XX. yy. bilim, sanat ve felsefenin çok hızlı geliştiği bir dönemdir.

Eğer, II. Dünya Savaşı olmasaydı bu gelişme insanlık için çok güzel sonuçlar doğuracaktı.

İnsanlık tarihinin iki büyük dehası Albert Einstein ve Sigmund Freud, Almanya'da yetişmişti ve Yahudi kökenliydi. Fakat Alman halkı kültür ve insanlık düşmanı olan A. Hitler'i iktidara taşıdı.

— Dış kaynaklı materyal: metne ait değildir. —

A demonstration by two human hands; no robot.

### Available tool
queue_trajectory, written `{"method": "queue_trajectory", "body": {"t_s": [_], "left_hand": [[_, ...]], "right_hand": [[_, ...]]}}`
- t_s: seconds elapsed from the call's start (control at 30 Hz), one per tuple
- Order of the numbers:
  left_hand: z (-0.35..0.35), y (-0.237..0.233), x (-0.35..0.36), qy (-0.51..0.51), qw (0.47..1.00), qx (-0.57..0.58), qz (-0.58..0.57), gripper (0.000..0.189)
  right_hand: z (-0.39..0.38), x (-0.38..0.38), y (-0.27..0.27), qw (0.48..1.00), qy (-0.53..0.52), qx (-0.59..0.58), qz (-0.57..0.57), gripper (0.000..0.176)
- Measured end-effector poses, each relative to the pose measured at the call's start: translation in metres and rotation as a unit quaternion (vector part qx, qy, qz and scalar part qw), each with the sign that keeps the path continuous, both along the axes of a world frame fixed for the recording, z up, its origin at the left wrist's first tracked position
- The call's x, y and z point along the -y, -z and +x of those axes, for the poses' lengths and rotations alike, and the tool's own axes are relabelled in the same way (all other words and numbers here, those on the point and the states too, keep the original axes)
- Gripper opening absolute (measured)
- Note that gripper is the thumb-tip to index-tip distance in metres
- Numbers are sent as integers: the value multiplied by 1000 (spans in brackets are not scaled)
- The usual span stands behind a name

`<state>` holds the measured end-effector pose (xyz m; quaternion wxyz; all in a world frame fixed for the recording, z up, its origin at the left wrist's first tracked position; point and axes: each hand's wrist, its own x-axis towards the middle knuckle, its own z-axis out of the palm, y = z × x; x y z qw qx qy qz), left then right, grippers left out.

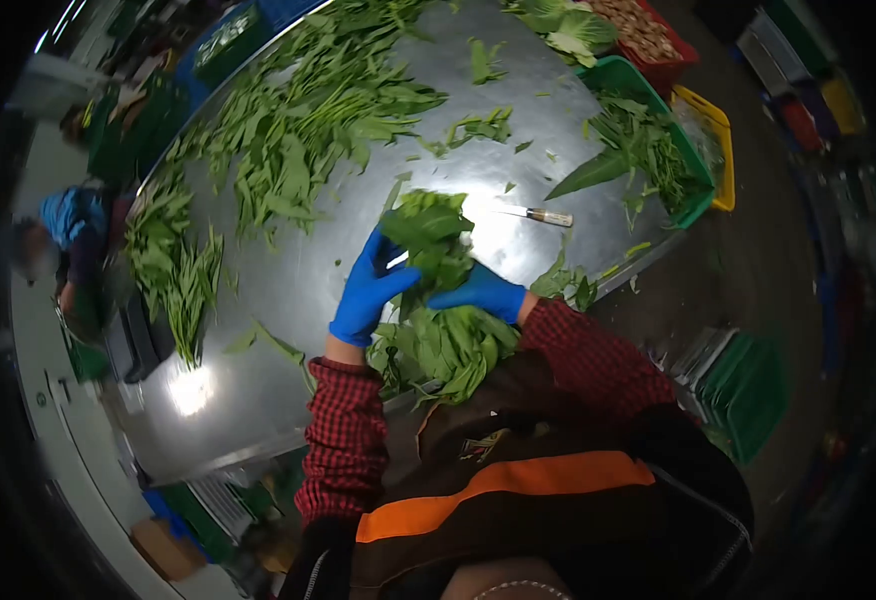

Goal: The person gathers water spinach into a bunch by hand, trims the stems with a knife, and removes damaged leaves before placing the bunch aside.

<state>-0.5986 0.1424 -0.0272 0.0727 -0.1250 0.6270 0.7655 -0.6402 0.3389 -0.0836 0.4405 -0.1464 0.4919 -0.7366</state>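
A bunch of leafy greens (428, 235) is held between my two blue-gloved hands, above the near edge of the metal table. My left hand (368, 290) wraps its left side, thumb across the front. From the right, my right hand (483, 292) closes on the lower part of the same bunch, some fingers hidden by leaves. More broad leaves (458, 350) hang or lie just below my hands, against the apron. A small knife (548, 216) with a wooden handle lies on the table to the upper right of my hands.
Long piles of greens (288, 150) cover the table's (268, 390) far left. At right stand a green crate (700, 170) of greens, a yellow crate (726, 150) and a red crate (683, 55). A cabbage (573, 30) lies at the back. Another person (78, 225) is at the left.
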Motion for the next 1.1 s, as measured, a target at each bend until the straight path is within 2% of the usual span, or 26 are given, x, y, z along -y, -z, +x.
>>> {"method": "queue_trajectory", "body": {"t_s": [0.07,0.13,0.2,0.27,0.3,0.33,0.4,0.43,0.47,0.5,0.53,0.57,0.6,0.63,0.67,0.7,0.73,0.77,0.8,0.87,0.9,0.93,0.97,1.0,1.07,1.1], "left_hand": [[18,17,32,63,998,-17,15,92],[46,61,39,137,988,28,63,88],[73,66,9,181,969,128,113,77],[83,86,-21,79,947,232,206,63],[86,115,-30,17,934,261,242,56],[80,106,-40,-30,916,297,268,55],[79,89,-55,-12,962,223,160,51],[81,79,-67,-14,959,227,167,51],[78,69,-76,-57,979,160,114,50],[79,63,-79,-100,989,93,59,49],[80,68,-79,-103,988,94,61,49],[82,80,-78,-123,949,222,188,48],[82,96,-77,-137,879,340,307,48],[89,128,-77,-126,868,358,319,52],[83,116,-75,-121,870,357,318,52],[88,88,-73,-125,866,350,334,54],[92,73,-72,-130,863,339,351,56],[98,75,-70,-110,859,304,396,59],[94,67,-71,-108,861,303,395,59],[96,51,-76,-89,920,289,249,58],[97,61,-78,-78,941,251,210,56],[96,62,-75,-79,942,252,206,56],[95,62,-70,-65,947,250,191,52],[95,62,-64,-50,951,248,176,48],[99,74,-49,-52,942,269,194,48],[101,80,-39,-30,945,277,171,48]], "right_hand": [[0,-4,-9,995,31,88,-23,61],[0,-6,-15,992,37,116,-26,60],[4,-11,-3,987,44,152,-28,60],[5,-16,30,930,19,366,33,59],[14,-21,30,936,51,344,56,60],[21,-23,34,937,50,341,57,60],[44,-32,46,966,76,218,119,51],[54,-26,51,972,139,108,155,49],[58,-19,46,971,140,109,158,49],[62,-13,35,963,207,108,137,50],[65,-12,29,950,271,105,115,51],[61,-17,52,943,242,215,83,51],[65,-17,60,943,242,214,83,51],[65,-15,66,923,258,251,139,51],[66,-15,69,895,275,291,196,52],[67,-17,57,901,253,326,133,52],[72,-16,50,898,256,331,135,52],[69,-10,44,903,246,340,92,53],[65,-3,36,906,235,348,49,55],[67,12,24,905,222,361,44,61],[69,19,19,916,232,327,27,63],[68,23,14,926,242,290,9,65],[63,19,-17,924,195,329,-18,65],[64,17,-6,923,196,331,-23,65],[66,10,22,960,70,272,-6,67],[57,-3,21,983,-7,121,141,64]]}}
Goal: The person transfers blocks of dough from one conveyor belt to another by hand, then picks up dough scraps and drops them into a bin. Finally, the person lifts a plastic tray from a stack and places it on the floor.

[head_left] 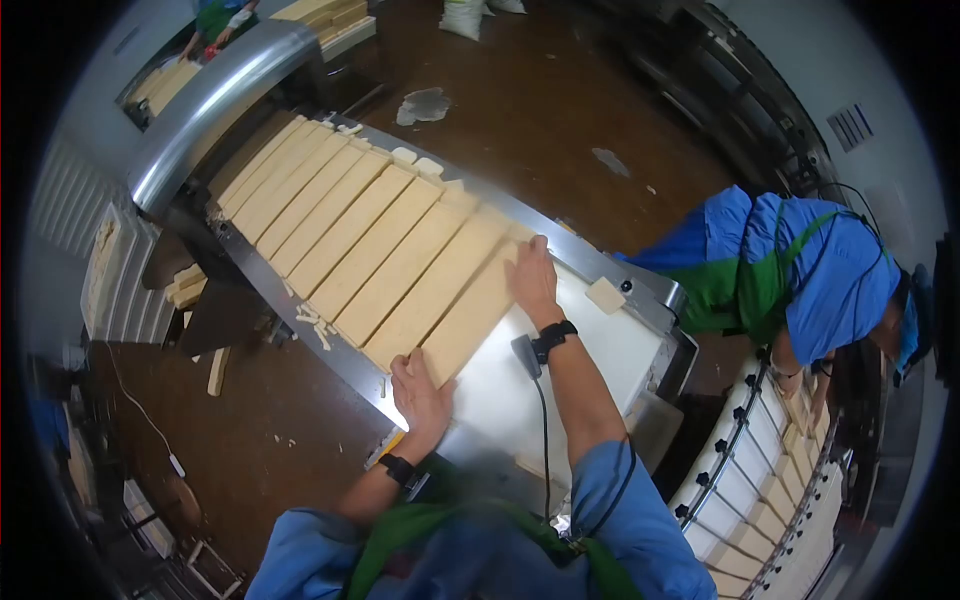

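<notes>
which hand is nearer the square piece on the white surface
Right hand, on the slab, near the square piece; the left hand is farther, at the slab's opposite end.

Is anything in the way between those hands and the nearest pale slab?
Nothing visible is. The left hand touches the nearest slab at one end, the right hand at the other, with no object showing between.
</notes>
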Demonstrator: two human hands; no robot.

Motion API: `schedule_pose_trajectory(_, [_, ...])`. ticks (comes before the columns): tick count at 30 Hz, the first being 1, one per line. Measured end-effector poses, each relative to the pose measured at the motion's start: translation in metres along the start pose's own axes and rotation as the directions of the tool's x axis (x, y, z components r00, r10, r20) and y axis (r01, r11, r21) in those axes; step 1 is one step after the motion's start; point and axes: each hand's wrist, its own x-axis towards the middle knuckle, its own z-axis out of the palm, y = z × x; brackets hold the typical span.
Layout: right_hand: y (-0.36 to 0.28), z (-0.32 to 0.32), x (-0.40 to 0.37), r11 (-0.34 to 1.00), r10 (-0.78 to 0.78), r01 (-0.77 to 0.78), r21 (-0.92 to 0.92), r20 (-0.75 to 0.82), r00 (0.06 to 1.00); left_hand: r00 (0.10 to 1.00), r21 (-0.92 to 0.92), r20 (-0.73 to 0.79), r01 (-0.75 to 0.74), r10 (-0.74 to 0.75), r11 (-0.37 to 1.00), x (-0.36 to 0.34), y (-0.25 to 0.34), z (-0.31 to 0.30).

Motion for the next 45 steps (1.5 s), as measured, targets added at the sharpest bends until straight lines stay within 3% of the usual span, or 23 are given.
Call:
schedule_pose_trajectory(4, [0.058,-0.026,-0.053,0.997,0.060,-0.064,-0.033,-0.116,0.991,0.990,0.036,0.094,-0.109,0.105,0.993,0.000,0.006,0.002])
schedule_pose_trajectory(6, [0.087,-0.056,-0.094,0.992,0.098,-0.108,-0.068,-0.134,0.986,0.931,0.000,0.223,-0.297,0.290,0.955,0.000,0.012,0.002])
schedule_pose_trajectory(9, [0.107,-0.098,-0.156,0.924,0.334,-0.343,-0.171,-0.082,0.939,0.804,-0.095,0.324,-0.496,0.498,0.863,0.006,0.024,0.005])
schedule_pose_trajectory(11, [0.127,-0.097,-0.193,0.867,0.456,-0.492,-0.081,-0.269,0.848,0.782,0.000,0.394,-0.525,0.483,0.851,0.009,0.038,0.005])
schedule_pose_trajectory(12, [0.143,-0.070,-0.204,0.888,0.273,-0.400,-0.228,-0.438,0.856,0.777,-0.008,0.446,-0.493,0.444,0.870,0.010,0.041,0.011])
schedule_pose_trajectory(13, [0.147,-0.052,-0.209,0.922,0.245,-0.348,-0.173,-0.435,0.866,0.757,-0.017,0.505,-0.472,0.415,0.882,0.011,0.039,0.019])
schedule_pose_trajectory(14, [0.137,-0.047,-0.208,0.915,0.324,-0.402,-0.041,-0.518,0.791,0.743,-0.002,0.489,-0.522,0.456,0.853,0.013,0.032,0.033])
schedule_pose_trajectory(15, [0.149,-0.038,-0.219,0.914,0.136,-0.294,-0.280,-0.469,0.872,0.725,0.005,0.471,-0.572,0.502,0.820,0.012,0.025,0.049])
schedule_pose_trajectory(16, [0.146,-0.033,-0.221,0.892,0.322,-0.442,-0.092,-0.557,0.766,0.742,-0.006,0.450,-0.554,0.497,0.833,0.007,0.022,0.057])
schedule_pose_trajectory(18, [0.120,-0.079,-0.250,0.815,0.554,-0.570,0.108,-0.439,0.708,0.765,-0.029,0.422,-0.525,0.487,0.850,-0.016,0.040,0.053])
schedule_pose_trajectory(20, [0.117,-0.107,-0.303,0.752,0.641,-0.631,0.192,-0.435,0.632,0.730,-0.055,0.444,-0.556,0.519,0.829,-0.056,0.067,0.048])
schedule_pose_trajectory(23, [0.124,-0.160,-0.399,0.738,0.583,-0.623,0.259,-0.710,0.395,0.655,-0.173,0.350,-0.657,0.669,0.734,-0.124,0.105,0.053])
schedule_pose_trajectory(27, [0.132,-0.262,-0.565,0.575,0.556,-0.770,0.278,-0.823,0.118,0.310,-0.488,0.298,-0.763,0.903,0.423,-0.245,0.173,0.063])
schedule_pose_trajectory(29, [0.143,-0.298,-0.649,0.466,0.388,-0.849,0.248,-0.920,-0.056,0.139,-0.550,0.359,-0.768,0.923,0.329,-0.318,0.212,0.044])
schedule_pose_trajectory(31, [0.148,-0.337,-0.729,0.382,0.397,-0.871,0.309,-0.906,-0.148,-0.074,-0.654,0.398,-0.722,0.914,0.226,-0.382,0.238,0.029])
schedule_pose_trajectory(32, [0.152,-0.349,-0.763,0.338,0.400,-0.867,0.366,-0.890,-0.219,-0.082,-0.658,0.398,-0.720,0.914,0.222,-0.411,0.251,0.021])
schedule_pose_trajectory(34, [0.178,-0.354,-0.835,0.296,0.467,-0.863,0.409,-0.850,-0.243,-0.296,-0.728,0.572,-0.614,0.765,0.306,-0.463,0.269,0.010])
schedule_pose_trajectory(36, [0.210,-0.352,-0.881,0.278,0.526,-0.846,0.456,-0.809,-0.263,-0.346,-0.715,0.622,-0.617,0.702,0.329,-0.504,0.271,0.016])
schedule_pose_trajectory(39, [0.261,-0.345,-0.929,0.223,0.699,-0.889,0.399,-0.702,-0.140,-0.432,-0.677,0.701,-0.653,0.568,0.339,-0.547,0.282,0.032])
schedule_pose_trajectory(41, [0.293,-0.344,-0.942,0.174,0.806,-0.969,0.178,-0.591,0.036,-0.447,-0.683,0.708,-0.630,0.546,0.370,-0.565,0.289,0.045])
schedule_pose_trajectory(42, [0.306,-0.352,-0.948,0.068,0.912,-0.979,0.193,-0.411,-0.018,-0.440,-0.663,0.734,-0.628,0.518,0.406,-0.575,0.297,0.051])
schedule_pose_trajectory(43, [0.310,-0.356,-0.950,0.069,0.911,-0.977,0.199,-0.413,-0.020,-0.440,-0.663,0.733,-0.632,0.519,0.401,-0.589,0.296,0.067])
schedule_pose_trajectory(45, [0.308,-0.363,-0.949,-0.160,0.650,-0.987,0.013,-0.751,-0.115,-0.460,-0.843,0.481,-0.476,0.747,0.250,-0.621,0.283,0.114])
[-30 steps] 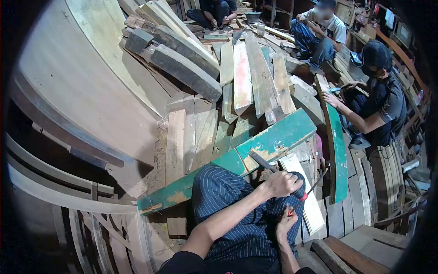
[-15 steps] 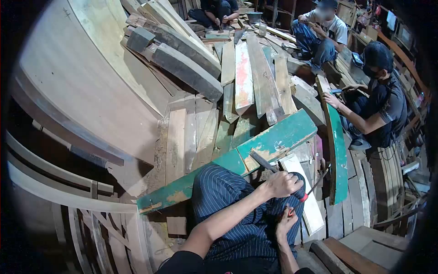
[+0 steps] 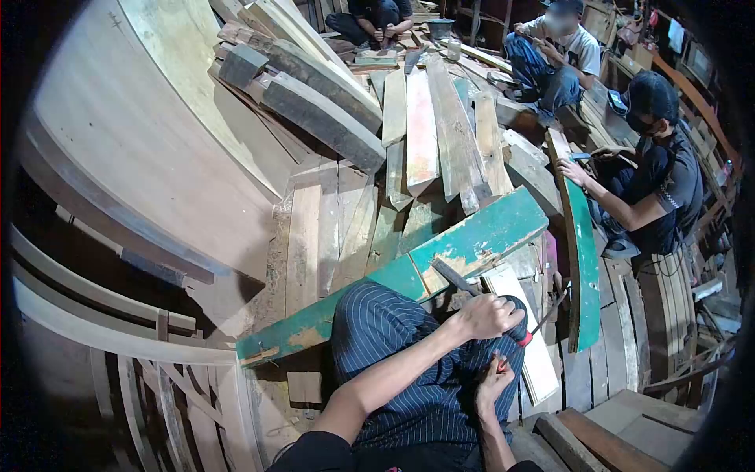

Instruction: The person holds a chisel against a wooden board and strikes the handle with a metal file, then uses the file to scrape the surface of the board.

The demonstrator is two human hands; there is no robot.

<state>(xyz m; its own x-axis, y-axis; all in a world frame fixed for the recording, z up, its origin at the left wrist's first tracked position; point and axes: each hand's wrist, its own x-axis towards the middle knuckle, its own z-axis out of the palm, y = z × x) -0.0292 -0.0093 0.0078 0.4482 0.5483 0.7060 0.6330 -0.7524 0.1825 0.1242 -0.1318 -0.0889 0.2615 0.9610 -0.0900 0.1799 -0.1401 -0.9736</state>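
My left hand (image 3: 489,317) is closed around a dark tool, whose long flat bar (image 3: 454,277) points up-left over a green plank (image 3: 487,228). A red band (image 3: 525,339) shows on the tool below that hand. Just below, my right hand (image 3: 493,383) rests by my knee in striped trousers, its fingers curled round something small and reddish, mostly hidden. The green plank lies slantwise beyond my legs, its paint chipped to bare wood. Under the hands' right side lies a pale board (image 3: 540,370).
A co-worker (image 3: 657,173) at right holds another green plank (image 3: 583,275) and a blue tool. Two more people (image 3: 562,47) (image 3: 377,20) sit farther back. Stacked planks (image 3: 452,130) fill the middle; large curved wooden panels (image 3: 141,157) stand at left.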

Hitler, önce bu dehaların kitaplarını yaktırdı. Yanan o kitaplar cehaletin uygarlığa karşı nefretinin bir simgesiydi. Hitler, bir insanlık suçu olan ırkçılığı körükledi. Alman halkı, Milliyetçiliğin akustik büyüsüne kapıldı. Bunun sonunda Yahudi düşmanlığı doruk noktasına ulaştı. Böylece Einstein ve Freud Almanya'yı terk etmek zorunda kaldılar.

Onlar gibi Yahudi kökenli olanlar, Almanya'dan kaçtılar, Kaçamayanlar da toplama kamplarında açlıktan ve hastalıktan öldüler.

Dünya da bilim ve felsefeye öncülük etmiş uygarlığın meşalesine taşımış olan Almanya'da SS'ler devriye geziyor, caddelerde, sokaklarda erkeklerin pantolonları indirilerek Yahudi olup olmadıkları kontrol ediliyordu. Eğer sünnetliyse kollarına sarı Davut Yıldızı bandı takılarak toplama kamplarına gönderiliyordu. Sadece Yahudi olmak, suçlu olmak için yeterliydi.

Hitler için, Freud gibi akıl hastalıklarının tedavisinde çığır açan, bilinç altını ilk defa keşfeden modern psikiyatrinin temellerini atan bir doktor Einstein gibi dahi bir fizikçi olması fark etmiyordu.

Bu korkunç baskı yüzünden Almanya'da yaşayan Yahudi kökenli bilim adamları, filozoflar ve sanatçılar, başka ülkelere göç etmek ya da sığınmak zorunda kaldılar.

Sayıları iki bin kadar tahmin edilen bu insanların iki yüz kadarı da Türkiye'ye sığındı.

Almanya'yı terk ederek Türkiye'ye sığınan bu değerleri Türkiye'nin kabul etmesi Hitler'i çok kızdırdı.

Gazeteci Nükhet Aşkın, “Son Devrim” isimli eserinde bu sancılı süreci şöyle anlatır:

“BU KOMÜNİST PROFESÖRLERİ ÜLKENİZE SOKMAYIN”

“Benim ortadan kaldırmak istediğim bu Yahudi alayını Mustafa Kemal koruyamaz, buna müsaade etmem” diyerek tehditler savurdu. Bu tehditleri Atatürk'e ileten Hariciye Vekili Tevfik Rüştü Aras'a Atatürk, Hitler'e adeta bir tokat niteliğinde şu cevabı verdi:

“Bir onbaşı beni cinayetlerine alet edemez” diyerek Türkiye'ye sığınmak isteyen bilim adamlarının işlemlerinin hızlandırılması talimatını verdi.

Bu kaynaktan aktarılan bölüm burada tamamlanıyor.